HOW TO COMPLETE THIS TASK: Restate the data exactly as given and keep the pictures out.

======== COLLECTED MATERIAL ========

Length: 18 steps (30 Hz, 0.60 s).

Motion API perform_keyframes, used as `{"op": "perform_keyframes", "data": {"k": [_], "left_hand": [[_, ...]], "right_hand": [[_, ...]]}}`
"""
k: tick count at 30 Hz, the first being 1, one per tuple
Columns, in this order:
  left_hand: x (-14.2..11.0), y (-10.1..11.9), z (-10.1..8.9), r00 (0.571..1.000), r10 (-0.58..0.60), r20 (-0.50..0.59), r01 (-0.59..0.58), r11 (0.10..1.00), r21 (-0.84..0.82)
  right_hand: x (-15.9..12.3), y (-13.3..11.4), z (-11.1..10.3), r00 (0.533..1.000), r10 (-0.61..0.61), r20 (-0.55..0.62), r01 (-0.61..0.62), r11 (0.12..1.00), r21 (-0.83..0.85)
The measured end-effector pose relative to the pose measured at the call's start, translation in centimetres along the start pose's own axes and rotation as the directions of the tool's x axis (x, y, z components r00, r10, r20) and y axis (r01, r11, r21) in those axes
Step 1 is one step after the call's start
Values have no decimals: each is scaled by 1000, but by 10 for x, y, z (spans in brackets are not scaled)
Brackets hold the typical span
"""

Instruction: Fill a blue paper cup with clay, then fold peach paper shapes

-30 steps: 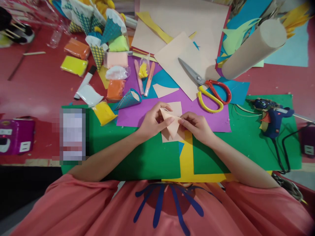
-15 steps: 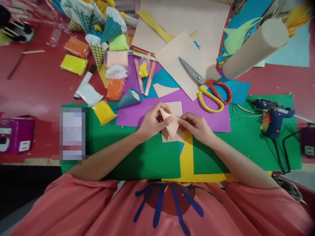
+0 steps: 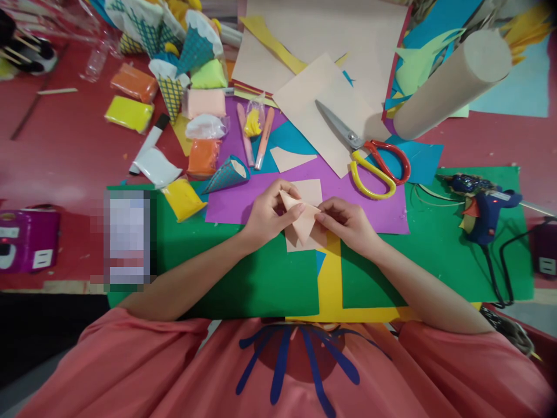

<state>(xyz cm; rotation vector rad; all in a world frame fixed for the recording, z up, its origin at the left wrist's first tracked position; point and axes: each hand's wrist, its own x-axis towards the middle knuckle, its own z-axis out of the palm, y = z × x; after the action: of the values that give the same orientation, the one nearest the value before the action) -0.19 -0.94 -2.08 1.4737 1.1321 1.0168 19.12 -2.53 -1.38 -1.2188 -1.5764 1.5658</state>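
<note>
Between my hands is a small peach-coloured paper cone [image 3: 305,225], its point toward me. My left hand [image 3: 273,212] grips its left side, the thumb lying across the front. With thumb and fingertips my right hand [image 3: 346,222] pinches the paper's right corner. Beneath the cone lies a square of peach paper [image 3: 311,188] on a purple sheet [image 3: 232,203]. A curved peach offcut [image 3: 292,159] rests just beyond my hands. Scissors with one yellow and one red handle [image 3: 372,174] lie partly open at the right, on paper.
A blue glue gun [image 3: 485,212] lies on the green sheet [image 3: 439,261] at right. Wrapped clay packs [image 3: 204,157], a blue patterned cone [image 3: 228,174] and markers [image 3: 150,142] lie at left. A peach paper cylinder [image 3: 450,87] leans at back right. A blurred rectangular area [image 3: 129,238] is near my left forearm.
The cone's upper left edge has shifted slightly left in my left hand. Both hands keep nearly the same place and hold.
</note>
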Motion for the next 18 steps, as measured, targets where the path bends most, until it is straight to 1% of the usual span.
{"op": "perform_keyframes", "data": {"k": [6, 13, 18], "left_hand": [[1, -1, 0, 999, 28, -16, -28, 1000, 10], [0, -3, -1, 1000, 3, -9, -3, 1000, 3], [0, -3, -1, 1000, -7, 4, 7, 1000, -21]], "right_hand": [[1, 0, 0, 1000, 2, 6, -2, 999, 33], [1, -2, 0, 1000, 1, 4, -1, 1000, 26], [1, -1, 0, 1000, -7, 0, 7, 1000, -9]]}}
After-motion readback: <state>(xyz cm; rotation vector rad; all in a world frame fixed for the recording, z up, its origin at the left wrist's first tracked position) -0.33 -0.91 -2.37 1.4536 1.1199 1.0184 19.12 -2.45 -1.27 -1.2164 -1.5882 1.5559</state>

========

ANSWER:
Length: 18 steps (30 Hz, 0.60 s).

Motion API perform_keyframes, used as `{"op": "perform_keyframes", "data": {"k": [_], "left_hand": [[_, ...]], "right_hand": [[_, ...]]}}`
"""
k: tick count at 30 Hz, the first being 1, one per tuple
Columns, in this order:
  left_hand: x (-14.2..11.0), y (-10.1..11.9), z (-10.1..8.9), r00 (0.571..1.000), r10 (-0.58..0.60), r20 (-0.50..0.59), r01 (-0.59..0.58), r11 (0.10..1.00), r21 (-0.84..0.82)
  right_hand: x (-15.9..12.3), y (-13.3..11.4), z (-11.1..10.3), r00 (0.533..1.000), r10 (-0.61..0.61), r20 (-0.55..0.62), r01 (-0.61..0.62), r11 (0.12..1.00), r21 (-0.83..0.85)
The measured end-effector pose relative to the pose measured at the call's start, translation in centimetres along the start pose's own axes and rotation as the directions of the tool's x axis (x, y, z components r00, r10, r20) and y axis (r01, r11, r21) in those axes
Step 1 is one step after the call's start
Values have no decimals: each is scaled by 1000, but by 10 for x, y, z (spans in brackets are not scaled)
Brackets hold the typical span
"""

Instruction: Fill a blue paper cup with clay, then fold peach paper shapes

-30 steps: 
-15 steps: 
+0 steps: 

<state>(xyz cm; rotation vector rad; all in a world frame fixed for the recording, z up, its origin at the left wrist's first tracked position; point and axes: each hand's wrist, its own x-axis towards the middle knuckle, its own z-axis out of the palm, y = z × x; after the action: of the values that give the same orientation, the one nearest the value before the action) -0.19 -0.94 -2.08 1.4737 1.1321 1.0168 19.12 -2.53 -1.38 -1.2188 -1.5764 1.5658</state>
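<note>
Between my hands is a small peach-coloured paper cone [image 3: 305,225], its point toward me. My left hand [image 3: 273,212] grips its left side, the thumb lying across the front. With thumb and fingertips my right hand [image 3: 346,222] pinches the paper's right corner. Beneath the cone lies a square of peach paper [image 3: 311,188] on a purple sheet [image 3: 232,203]. A curved peach offcut [image 3: 292,159] rests just beyond my hands. Scissors with one yellow and one red handle [image 3: 372,174] lie partly open at the right, on paper.
A blue glue gun [image 3: 485,212] lies on the green sheet [image 3: 439,261] at right. Wrapped clay packs [image 3: 204,157], a blue patterned cone [image 3: 228,174] and markers [image 3: 150,142] lie at left. A peach paper cylinder [image 3: 450,87] leans at back right. A blurred rectangular area [image 3: 129,238] is near my left forearm.
The cone's upper left edge has shifted slightly left in my left hand. Both hands keep nearly the same place and hold.
</note>
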Motion for the next 18 steps, as measured, targets where the path bends most, until it is straight to 1% of the usual span.
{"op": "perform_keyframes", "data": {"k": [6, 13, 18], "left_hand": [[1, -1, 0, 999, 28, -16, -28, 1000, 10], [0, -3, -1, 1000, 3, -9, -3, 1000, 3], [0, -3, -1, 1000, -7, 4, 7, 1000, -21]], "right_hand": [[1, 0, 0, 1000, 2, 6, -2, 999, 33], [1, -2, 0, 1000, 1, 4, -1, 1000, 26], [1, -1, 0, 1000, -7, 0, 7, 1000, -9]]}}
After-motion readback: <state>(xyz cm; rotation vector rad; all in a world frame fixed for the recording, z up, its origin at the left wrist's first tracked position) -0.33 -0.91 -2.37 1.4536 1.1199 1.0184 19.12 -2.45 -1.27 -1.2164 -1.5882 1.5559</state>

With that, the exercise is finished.